You might be wondering if Email is still a viable marketing medium in 2021, what with all the other options available today.

The short answer is definitely yes, email is still an extremely viable method of promotion today. But you have to understand how successful email marketing is done today, because it has changed a lot over the years.

Two Types

The first thing to know is that there are two major types of email marketing:

  • Email sent to an opt-in list
  • Email sent to a non-opt-in list, usually purchased

A non-opt-in email list is a list of people with whom you have had no contact. The usually way one would acquire such a list today is to purchase it from some reputable list company.

The ways one sends email to these two types of email lists are completely different and one needs to know this and treat them as different.

Non-Opt-In Email Lists

The first thing to know about sending email to non-opt-in lists which you purchase is that it is not illegal in any way. The CAN-SPAM Act of the US Congress defined that there are only a few things that you have to do in order for your promo email to non-opt-in email lists to be legal:

  1. You have to list your physical street address in the email
  2. You have to provide a method for the person to ask off the list and you have to actually remove them within 10 days if they ask off
  3. You cannot use any deceptive method to disguise who you are.

That said, non-opt-in email can still be very effective today. There are quite a few companies out there that sell email lists. One that I have used a lot over the years is dataaxleusa.com. Especially if your target public is a specific profession, you can nearly always find email lists of those people.

It used to be that there were a lot of companies that offered list rental, where they have a list and they’ll send your email out but you do not take possession of the list. In general I do not recommend this today, except where you are marketing to a specific profession and you do this with one of the trade mags in the industry. List rental usually is pretty expensive. I much prefer to actually buy an email list, so I can email to it all I want and not have to pay money each time.

There are also email service providers that specifically service people who send email to non-opt-in email lists and are willing to do that. You cannot send out email to non-opt-in email lists with Constant Contact, Aweber or Mailchimp. They will close your account if you do that.

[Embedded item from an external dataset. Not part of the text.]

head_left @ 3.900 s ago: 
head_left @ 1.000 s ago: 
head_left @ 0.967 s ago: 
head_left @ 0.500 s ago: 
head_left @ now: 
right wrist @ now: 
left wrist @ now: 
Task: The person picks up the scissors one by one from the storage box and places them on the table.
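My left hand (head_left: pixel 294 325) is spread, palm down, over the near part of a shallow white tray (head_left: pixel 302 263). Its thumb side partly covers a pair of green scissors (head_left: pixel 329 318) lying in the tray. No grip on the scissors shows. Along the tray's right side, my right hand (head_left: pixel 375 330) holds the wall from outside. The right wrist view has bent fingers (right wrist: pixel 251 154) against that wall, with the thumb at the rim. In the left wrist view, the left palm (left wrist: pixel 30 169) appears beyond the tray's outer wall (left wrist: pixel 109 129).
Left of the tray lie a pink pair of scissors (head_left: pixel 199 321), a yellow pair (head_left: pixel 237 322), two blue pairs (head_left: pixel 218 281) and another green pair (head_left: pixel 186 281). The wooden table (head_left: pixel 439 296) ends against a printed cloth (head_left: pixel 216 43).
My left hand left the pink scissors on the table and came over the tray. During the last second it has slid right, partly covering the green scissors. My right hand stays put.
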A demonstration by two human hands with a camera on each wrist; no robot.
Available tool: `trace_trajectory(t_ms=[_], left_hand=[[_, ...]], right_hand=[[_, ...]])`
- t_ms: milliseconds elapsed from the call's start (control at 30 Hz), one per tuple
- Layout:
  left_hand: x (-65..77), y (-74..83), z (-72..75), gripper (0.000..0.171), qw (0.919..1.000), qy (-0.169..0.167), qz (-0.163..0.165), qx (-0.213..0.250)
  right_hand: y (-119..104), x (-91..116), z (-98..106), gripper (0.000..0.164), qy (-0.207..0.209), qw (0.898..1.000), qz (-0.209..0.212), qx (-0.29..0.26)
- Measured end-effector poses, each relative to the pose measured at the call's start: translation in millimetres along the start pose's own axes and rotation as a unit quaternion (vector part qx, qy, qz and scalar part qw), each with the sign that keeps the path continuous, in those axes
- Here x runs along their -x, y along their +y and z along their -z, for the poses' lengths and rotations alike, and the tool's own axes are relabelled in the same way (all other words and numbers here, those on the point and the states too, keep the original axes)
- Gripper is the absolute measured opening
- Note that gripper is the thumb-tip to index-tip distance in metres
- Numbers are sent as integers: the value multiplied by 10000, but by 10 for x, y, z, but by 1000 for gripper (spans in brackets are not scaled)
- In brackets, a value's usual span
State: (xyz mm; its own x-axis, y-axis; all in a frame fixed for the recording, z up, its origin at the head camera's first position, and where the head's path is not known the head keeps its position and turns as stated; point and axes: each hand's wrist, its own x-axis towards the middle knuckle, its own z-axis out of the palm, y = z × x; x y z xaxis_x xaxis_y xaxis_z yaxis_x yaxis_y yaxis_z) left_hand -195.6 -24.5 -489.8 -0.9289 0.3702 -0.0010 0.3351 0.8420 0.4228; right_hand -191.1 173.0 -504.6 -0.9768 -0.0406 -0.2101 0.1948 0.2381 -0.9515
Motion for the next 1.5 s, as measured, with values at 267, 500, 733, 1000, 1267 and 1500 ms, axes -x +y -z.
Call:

The email service providers I have dealt with and which will send your email out to non-opt-in lists include Hypermail, Hotsol.net, and Jmailerpro.com. There are others, but some of them have ridiculous rules of how few emails you can send in a day (like 20).

Of course as mentioned above, there are people who think that as a person who sends email to non-opt-in email lists, you are the spawn of Satan. But I try not to worry about those people any more than I have to.

I had some experiences in the non-opt-in email universe recently which were very interesting to say the least.

First of all, in working with one company I have had an account with Hotsol.net for nearly two years. But the open rates and response rates for our email there were dropping dramatically. So I wanted to see if I could get an increase by starting over with a new company, because I had done that before.

I did some research and was referred to Jmailerpro.com. I contacted them and they recommended that I have them do a “list cleaning,” where they take a list and determine which emails are old and no longer used, or are what they call “seed” emails, where someone supposedly creates an email and gets it onto various lists just to find and report “spammers.” They said list cleaning was vital in order to accomplish my goals of increasing open and response rates.

So I had the list cleaning done. I had about 170,000 emails going in, and after the cleaning I only lost about 20-25%, which I thought was acceptable.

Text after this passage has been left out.